**Directions:** Starting at the line below that contains "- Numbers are" and ending at the line that contains "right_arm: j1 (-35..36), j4", retype each line exactly as it stands, but omit the pictures.

**Available data:**
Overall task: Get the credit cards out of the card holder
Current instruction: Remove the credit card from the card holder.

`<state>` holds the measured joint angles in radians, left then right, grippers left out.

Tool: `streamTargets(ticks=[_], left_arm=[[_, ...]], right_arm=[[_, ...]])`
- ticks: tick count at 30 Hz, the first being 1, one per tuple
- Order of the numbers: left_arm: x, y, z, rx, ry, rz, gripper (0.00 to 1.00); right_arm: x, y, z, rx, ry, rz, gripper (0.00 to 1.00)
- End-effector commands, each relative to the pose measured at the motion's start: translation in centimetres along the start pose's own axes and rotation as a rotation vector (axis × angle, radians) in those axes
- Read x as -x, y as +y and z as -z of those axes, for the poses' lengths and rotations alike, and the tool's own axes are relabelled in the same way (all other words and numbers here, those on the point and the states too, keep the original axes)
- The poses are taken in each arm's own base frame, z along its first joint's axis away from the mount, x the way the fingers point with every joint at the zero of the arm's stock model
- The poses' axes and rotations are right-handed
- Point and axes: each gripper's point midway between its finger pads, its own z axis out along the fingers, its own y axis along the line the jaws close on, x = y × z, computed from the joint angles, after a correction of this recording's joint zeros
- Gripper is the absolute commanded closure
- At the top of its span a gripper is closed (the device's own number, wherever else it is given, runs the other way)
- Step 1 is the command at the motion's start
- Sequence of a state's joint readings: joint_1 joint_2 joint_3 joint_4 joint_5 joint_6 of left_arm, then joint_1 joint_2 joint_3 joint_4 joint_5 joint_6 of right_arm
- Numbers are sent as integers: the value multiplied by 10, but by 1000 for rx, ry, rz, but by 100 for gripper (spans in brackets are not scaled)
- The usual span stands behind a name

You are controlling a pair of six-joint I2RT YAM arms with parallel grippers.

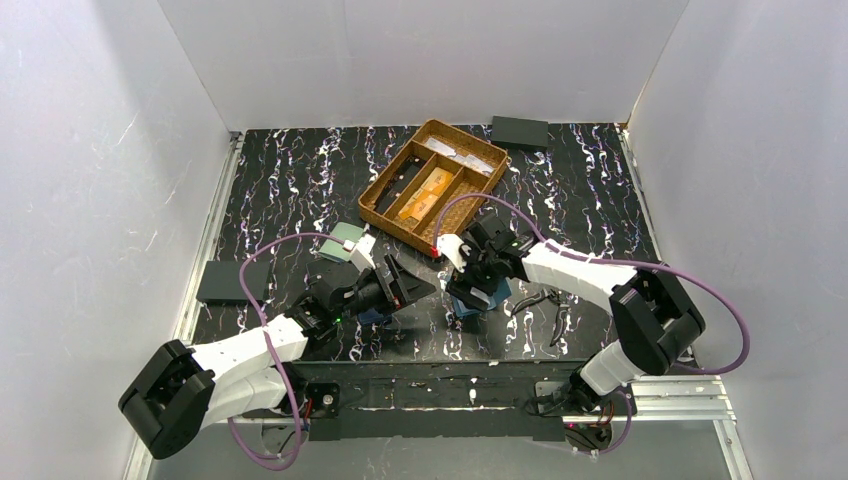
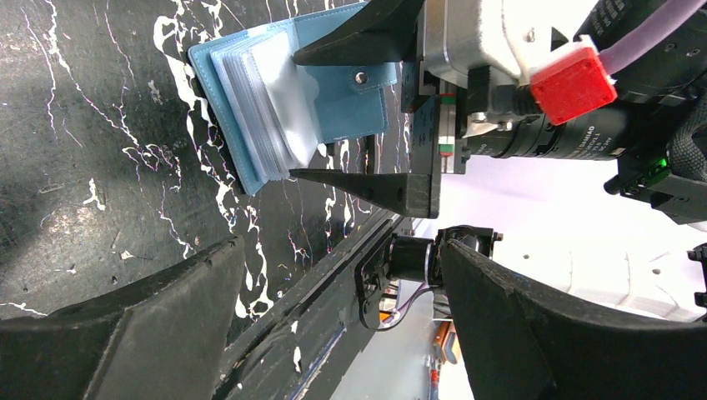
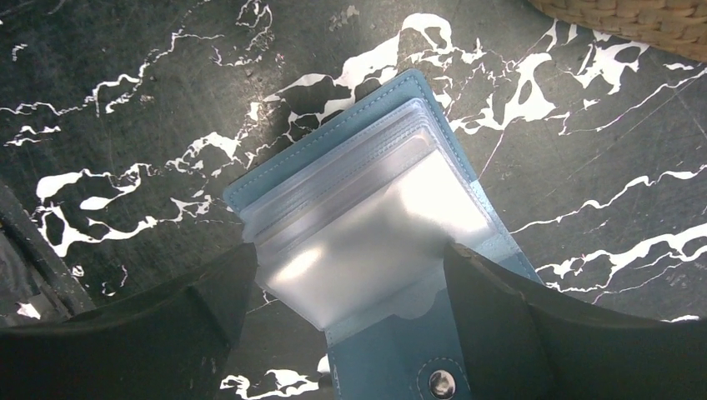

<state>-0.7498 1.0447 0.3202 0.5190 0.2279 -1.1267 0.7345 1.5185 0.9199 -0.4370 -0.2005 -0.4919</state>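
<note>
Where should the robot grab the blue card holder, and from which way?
Pinch the card holder across its two stitched side edges, near the snap tab, coming straight down from above. It lies flat and open on the table, so only those firm edges offer a grip; the clear sleeves on top look floppy. The right gripper's jaws stand open either side.

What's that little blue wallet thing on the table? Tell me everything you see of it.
It is a light-blue card holder, leather-like with stitched edges, lying open on the black marbled table. A stack of clear plastic sleeves sits inside; the top one looks empty. A tab carries a metal snap. The right claw, open, straddles it.
</note>
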Motion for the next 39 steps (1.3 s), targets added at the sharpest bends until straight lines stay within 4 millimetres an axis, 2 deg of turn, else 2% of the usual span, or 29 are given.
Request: streamTargets(ticks=[1,15,24,31,34,35,36,39], left_arm=[[0,-1,0,-5,-1,-8,14],[-1,-1,1,-5,1,-6,14],[-1,-5,-4,-7,17,-4,14],[-3,-9,-13,-4,55,-4,15],[-6,-13,-20,-4,80,-11,17],[-6,-13,-23,-2,85,-12,18],[-8,-13,-29,6,102,-16,22],[-11,-13,-34,13,118,-22,24]], right_arm=[[2,-6,-4,-36,7,3,9],[2,-20,17,-154,-2,27,20],[-4,-35,28,-205,-24,-23,26],[-26,-50,42,-249,-30,-116,27],[-31,-50,43,-219,-52,-171,36],[-33,-49,42,-201,-56,-188,42],[-34,-49,39,-169,-64,-222,60],[-34,-51,38,-164,-66,-240,75]])
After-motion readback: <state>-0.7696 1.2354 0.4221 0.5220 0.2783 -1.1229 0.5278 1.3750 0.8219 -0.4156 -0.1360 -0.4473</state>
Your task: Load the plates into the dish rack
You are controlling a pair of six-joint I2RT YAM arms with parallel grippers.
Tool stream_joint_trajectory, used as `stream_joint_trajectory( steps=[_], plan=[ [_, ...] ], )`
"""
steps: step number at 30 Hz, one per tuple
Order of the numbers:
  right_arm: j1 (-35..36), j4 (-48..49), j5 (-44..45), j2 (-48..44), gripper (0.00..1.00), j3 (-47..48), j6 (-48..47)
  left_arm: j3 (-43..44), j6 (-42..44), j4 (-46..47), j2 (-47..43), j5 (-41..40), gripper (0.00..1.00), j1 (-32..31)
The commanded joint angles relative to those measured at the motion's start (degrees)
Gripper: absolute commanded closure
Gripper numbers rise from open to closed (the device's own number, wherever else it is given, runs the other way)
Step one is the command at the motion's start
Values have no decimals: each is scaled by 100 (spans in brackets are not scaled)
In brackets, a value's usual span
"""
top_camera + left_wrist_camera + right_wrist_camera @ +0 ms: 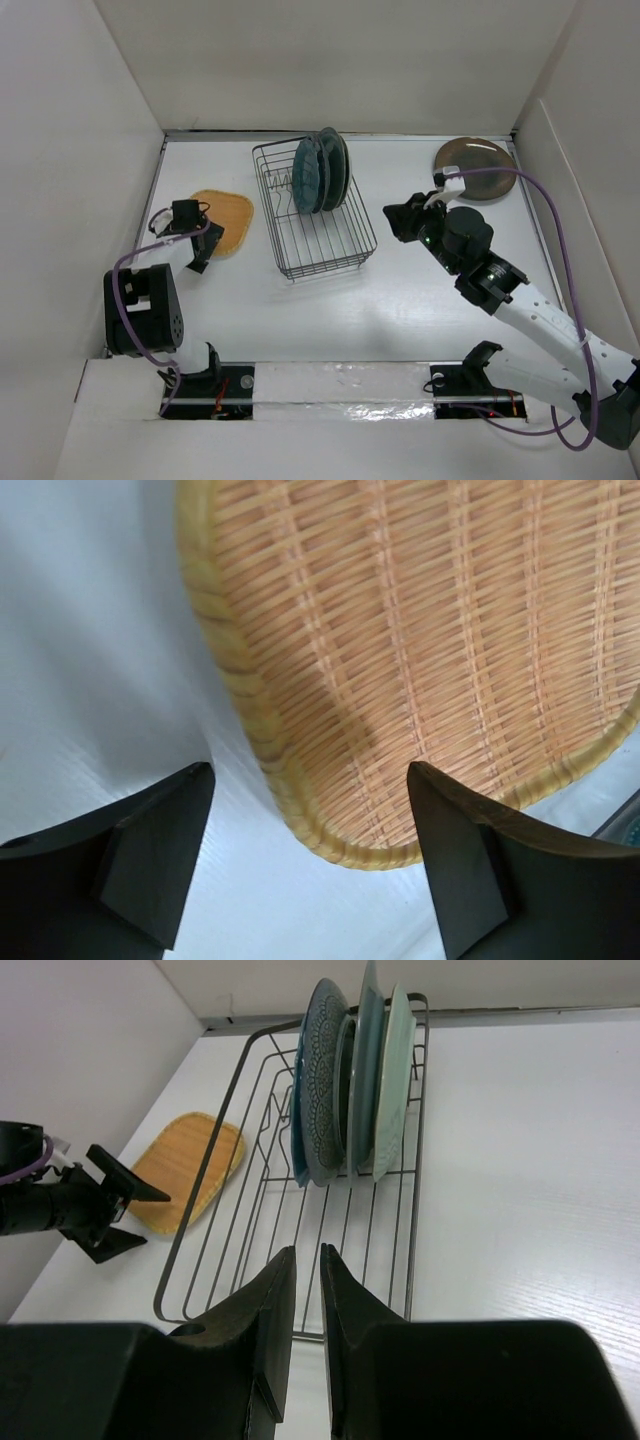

**Answer box:**
- Numbers are sent as integers: the value multiplied by 10, but by 1000 for rx, ry, rz, but by 100 for gripper (spans in brackets are not scaled)
- The usual span stands behind a name

You are controlling a pair of six-joint I2RT YAM arms with parallel grippers.


<state>-0.7498 1.0447 0.3202 0.5190 0.2279 -1.1267 0.7345 1.5185 0.9199 -0.4370 -0.2005 -0.4919</state>
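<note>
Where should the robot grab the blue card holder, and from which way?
Pinch the card holder across its two stitched side edges, near the snap tab, coming straight down from above. It lies flat and open on the table, so only those firm edges offer a grip; the clear sleeves on top look floppy. The right gripper's jaws stand open either side.

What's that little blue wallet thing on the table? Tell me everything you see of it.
It is a light-blue card holder, leather-like with stitched edges, lying open on the black marbled table. A stack of clear plastic sleeves sits inside; the top one looks empty. A tab carries a metal snap. The right claw, open, straddles it.
</note>
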Motion for the next 39 steps (1.3 s), targets added at the sharpest bends until straight lines stay within 4 millimetres an axis, 2 deg of turn, else 2% of the usual span, or 29 are given.
Request: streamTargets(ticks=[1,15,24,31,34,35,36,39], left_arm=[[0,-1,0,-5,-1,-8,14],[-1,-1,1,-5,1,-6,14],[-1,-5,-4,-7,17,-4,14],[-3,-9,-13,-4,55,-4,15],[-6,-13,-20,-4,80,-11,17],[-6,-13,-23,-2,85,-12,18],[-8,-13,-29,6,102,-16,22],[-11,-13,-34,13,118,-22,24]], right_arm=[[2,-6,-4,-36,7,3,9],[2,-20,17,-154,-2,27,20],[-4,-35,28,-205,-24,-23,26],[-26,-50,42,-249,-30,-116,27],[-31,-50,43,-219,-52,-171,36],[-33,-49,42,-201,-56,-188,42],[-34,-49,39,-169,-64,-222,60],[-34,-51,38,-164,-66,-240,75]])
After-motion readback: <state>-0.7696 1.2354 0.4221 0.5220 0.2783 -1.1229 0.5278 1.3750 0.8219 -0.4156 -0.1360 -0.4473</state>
Your task: Load the plates into the dish rack
You are controlling a pair of six-joint I2RT YAM arms with parallel grippers.
Tool stream_joint_trajectory, used as `stream_joint_trajectory( steps=[_], plan=[ [_, ...] ], )`
"""
steps: step number at 30 Hz, one per tuple
Order of the numbers:
  right_arm: j1 (-35..36), j4 (-48..49), j5 (-44..45), j2 (-48..44), gripper (0.00..1.00), j3 (-47..48), j6 (-48..47)

The required output has been given in full.